§ EXERCISE DIRECTIONS
Repeat the lines below exactly as they appear, but leave out the images.

§ SUPPLIED MATERIAL

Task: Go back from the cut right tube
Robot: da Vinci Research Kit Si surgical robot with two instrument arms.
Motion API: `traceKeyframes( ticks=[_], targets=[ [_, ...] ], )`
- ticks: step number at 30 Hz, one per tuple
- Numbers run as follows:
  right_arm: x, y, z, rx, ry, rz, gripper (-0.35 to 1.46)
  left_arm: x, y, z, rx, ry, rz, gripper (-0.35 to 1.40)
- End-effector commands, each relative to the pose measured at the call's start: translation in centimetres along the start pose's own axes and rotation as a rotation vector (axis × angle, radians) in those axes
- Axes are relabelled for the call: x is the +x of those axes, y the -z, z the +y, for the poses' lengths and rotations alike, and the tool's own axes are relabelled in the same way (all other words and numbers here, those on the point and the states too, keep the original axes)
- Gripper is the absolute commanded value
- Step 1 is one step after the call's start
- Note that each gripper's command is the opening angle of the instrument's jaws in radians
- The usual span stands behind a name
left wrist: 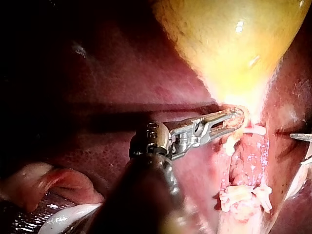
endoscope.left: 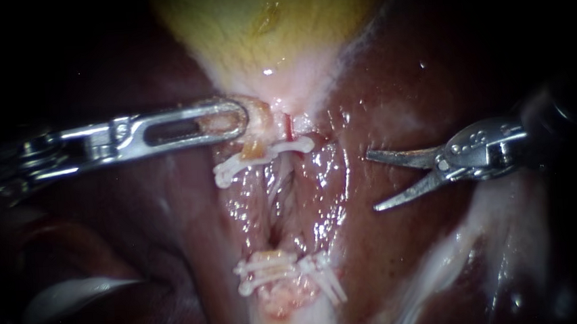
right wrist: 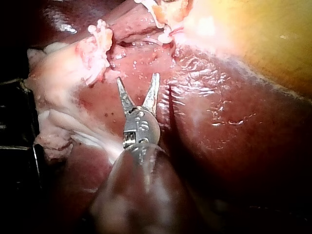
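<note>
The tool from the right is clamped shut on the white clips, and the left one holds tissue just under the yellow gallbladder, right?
Not quite. The right instrument is open and grips nothing, clear of the white clips, as the endoscope view shows. The left instrument does hold tissue just under the gallbladder.

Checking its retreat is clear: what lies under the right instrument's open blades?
Only glistening liver shows beneath the right instrument; nothing sits between its blades. The tissue under its shaft is hidden.
</note>
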Motion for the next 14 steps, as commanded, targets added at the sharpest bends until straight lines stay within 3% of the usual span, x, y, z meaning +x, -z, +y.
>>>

§ WRITTEN RESPONSE
Task: Go back from the cut right tube
Robot: da Vinci Research Kit Si surgical robot with two instrument arms.
Motion API: `traceKeyframes( ticks=[_], targets=[ [_, ...] ], )`
- ticks: step number at 30 Hz, one per tuple
- Numbers run as follows:
  right_arm: x, y, z, rx, ry, rz, gripper (-0.35 to 1.46)
  left_arm: x, y, z, rx, ry, rz, gripper (-0.35 to 1.40)
- End-effector commands, each relative to the pose measured at the call's start: translation in centimetres along the start pose's own axes and rotation as a rotation vector (axis × angle, radians) in those axes
- Axes are relabelled for the call: x is the +x of those axes, y the -z, z the +y, for the poses' lengths and rotations alike, and the tool's own axes are relabelled in the same way (all other words and numbers here, those on the point and the states too, keep the original axes)
- Gripper is the absolute commanded value
- Step 1 is one step after the call's start
- Note that each gripper's command is the opening angle of the instrument's jaws in radians
- The usual span stands behind a name
left wrist: 
endoscope.left: 
right wrist: 
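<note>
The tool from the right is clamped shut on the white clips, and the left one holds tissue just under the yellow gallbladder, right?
Not quite. The right instrument is open and grips nothing, clear of the white clips, as the endoscope view shows. The left instrument does hold tissue just under the gallbladder.

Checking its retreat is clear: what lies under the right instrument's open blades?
Only glistening liver shows beneath the right instrument; nothing sits between its blades. The tissue under its shaft is hidden.
</note>
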Motion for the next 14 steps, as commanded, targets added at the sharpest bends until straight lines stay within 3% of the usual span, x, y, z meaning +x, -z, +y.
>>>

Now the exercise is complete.